Here, the nature and focus of the questions asked indicate a purpose to ascertain facts of potential criminal activity and identify the person or persons responsible. Thus, because the teachers acted as agents of the state for law-enforcement purposes, the appropriate test to be applied is the primary-purpose test. [Under that test] the statements and actions of an interrogator as well as a declarant must be examined to determine the primary purpose of the declarant’s statements.
The record reveals that no emergency existed either at the time Whitley observed L.P. or when Jones questioned him. His teachers were “shocked” by his injuries and immediately suspected child abuse; they separated L.P. from other students and in a formal question-and-answer format, they sought facts concerning past criminal activity to identify the person responsible, eliciting statements that are functionally identical to live, in-court testimony, doing precisely what a witness does on direct examination.
Thus, the primary purpose of that inquiry was not to extricate the child from an emergency situation or to obtain urgently needed medical attention, but rather was an information-seeking process to determine what had occurred in the past and who had perpetrated the abuse, establishing past events potentially relevant to later criminal prosecution. L.P.’s statements identifying Clark as responsible for his injuries are therefore testimonial and should have been excluded from evidence pursuant to the Confrontation Clause.
Clark, 999 N.E.2d at 600 (quotation and citations omitted).

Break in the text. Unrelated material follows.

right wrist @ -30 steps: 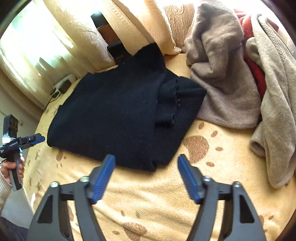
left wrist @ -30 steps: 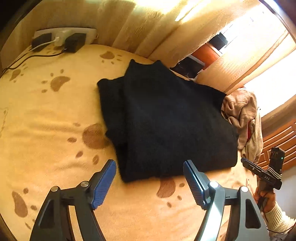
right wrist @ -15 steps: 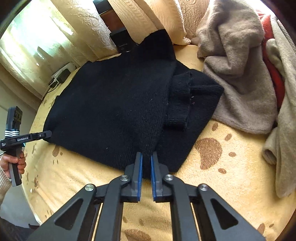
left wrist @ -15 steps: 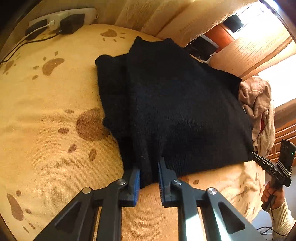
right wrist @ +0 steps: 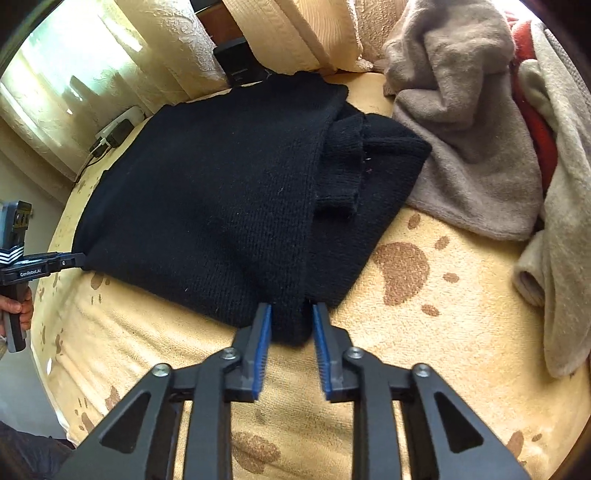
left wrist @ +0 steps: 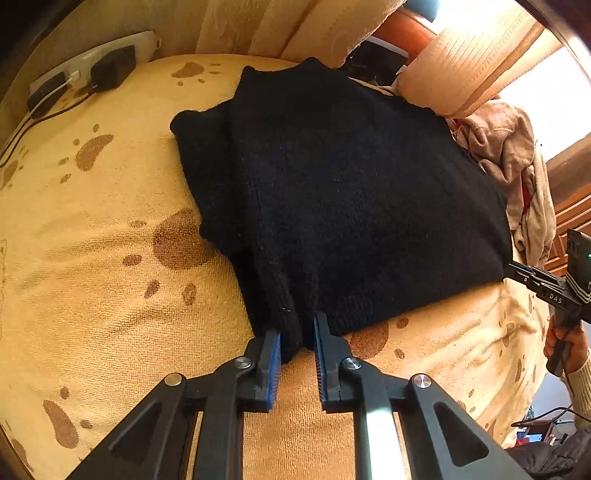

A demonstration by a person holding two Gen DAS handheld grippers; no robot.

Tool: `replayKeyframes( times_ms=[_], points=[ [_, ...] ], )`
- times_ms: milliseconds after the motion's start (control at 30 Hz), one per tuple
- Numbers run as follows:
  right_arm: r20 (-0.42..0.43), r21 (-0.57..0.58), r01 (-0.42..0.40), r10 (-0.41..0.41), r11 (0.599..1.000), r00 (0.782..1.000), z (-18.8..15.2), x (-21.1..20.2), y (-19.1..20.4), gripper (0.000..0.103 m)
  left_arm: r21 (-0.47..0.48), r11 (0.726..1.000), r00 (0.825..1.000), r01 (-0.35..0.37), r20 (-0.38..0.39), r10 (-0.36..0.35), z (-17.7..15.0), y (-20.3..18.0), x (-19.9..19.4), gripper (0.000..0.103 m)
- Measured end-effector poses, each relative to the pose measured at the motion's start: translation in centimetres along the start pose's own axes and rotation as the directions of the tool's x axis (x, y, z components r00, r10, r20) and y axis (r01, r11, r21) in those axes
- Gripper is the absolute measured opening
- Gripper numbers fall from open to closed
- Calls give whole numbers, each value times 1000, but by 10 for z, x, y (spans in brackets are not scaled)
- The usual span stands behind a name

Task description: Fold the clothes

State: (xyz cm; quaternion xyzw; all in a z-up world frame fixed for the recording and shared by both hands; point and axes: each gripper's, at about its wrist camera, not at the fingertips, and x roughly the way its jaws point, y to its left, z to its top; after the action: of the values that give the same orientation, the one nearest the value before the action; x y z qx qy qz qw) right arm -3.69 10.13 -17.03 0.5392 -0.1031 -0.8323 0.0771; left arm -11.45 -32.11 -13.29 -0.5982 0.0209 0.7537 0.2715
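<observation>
Both claws are nipped onto the near hem of the black sweater [left wrist: 332, 192]. Seen from its own camera, the left claw [left wrist: 296, 345] has its blue pads on either side of a bunched corner of knit, the cloth filling the gap and pressed at the tips; its jaws have just eased a little wider than they were half a second ago, yet the fabric looks pinched. At the opposite corner of the same hem, the right claw [right wrist: 290, 324] likewise has a fold of sweater gathered between its pads; its jaws have also just opened somewhat from a tighter squeeze, with the cloth between them.

Moving outward, the sweater lies flat on the tan bedspread [left wrist: 92, 295] printed with brown paw marks. Its sides and a sleeve with a ribbed cuff [right wrist: 338, 173] are already turned in, so it forms a rough rectangle. That part of the folding looks done. What seems left is to lift the hem and carry it over toward the collar end, then smooth the stack.

Farther off, a heap of beige and red clothes [right wrist: 480, 129] waits beside the sweater, apparently not yet folded. A power strip [left wrist: 92, 70] with plugs sits at the bed's far edge, near the curtains [left wrist: 277, 26]
</observation>
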Motion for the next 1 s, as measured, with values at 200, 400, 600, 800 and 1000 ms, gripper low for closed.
replayKeyframes(
  times_ms=[200, 400, 600, 800, 1000],
  points=[
    [184, 20, 92, -95, 996, 978, 6, -46, -1, 55, -37, 991, 982, -131, 131, 134, 12, -5, -34, 71],
    [263, -66, 121, -99, 990, 960, 45, -40, 30, 55, -35, 996, 959, -85, 270, 92, 54, -22, -51, 77],
    [202, -138, 153, -124, 979, 971, 84, 16, 55, 55, 69, 997, 956, -22, 295, 1, 114, -45, -3, 77],
    [172, -172, 158, -128, 972, 977, 86, 37, 46, 56, 35, 995, 975, -96, 206, 87, 134, -32, 53, 77],
    [218, -167, 172, -134, 971, 967, 77, 37, 47, 57, 99, 990, 965, -97, 255, 69, 125, -29, 60, 81]
  ],
)
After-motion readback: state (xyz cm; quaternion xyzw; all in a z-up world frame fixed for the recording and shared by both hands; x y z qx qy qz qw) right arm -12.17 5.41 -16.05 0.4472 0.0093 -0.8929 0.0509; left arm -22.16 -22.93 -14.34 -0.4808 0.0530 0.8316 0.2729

Crawford has had significant impact on cases involving forensic science, domestic violence, and child abuse. Cases involving forensic science have been affected because of the difficulty of procuring the lab analysts’ testimony at trial. Domestic violence and child abuse cases have been affected because of the difficulty of procuring the victims’ testimony at trial. And of course, under Crawford if the prosecution wants to introduce testimonial statements by witnesses who don’t testify it trial, it must show unavailability and a prior opportunity to cross-examine. Clark is the first child abuse case to be considered by the Court post-Crawford. Although Clark deals with a child’s statements to teachers, many hope that it will provide guidance on how to analyze statements made by children to others, including nurses, doctors, and social workers.
I’ll post an update when the case is decided.